== HOW TO COMPLETE THIS TASK ==
Within the listing below, the lines to output run from the one containing "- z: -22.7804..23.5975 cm" through the one containing "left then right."; copy them exactly and nothing else.

== GIVEN INFORMATION ==
++++++++++++++++++++

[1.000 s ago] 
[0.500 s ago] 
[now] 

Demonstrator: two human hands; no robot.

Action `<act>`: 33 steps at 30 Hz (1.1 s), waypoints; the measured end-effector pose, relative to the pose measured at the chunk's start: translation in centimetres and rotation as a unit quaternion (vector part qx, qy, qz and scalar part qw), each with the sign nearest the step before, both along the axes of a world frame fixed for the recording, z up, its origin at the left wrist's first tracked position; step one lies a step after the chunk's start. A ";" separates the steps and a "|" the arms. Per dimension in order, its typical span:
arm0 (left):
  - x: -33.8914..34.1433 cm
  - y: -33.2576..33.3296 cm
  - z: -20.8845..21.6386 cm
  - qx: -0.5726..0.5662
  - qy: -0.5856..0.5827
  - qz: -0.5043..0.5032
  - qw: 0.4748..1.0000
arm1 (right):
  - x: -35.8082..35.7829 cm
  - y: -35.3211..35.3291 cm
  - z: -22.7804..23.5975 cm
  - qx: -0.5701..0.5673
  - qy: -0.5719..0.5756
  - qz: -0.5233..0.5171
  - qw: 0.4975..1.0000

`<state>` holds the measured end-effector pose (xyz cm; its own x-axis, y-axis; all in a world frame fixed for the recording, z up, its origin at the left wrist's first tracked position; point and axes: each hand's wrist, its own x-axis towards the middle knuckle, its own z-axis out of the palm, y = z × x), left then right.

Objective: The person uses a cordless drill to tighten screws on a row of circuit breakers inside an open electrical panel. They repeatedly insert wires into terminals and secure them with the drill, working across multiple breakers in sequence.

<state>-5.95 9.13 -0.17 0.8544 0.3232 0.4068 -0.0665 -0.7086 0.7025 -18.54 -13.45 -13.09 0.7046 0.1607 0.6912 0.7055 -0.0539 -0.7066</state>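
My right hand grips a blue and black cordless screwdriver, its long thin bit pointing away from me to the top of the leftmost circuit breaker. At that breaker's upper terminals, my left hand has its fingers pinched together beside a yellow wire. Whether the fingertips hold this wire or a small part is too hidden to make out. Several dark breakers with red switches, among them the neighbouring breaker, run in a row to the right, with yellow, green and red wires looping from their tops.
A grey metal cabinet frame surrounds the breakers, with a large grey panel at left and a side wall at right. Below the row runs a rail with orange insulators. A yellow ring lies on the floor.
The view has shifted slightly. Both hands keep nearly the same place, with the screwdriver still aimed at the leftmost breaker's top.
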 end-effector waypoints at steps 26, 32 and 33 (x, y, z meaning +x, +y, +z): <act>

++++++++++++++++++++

== EXPECTED OUTPUT ==
  - z: -22.7804..23.5975 cm
  - qx: -0.5701..0.5673
  - qy: -0.5719..0.5756
  - qz: -0.5233..0.5171
  - qw: 0.4975..1.0000

`<state>` holds the measured end-effector pose (xyz cm; its own x-axis, y-axis; all in a world frame fixed for the recording, z up, its origin at the left wrist's first tracked position; point and axes: each hand's wrist, its own x-axis towards the middle knuckle, its own z-axis out of the palm, y = z × x), left then right.

That completes the response.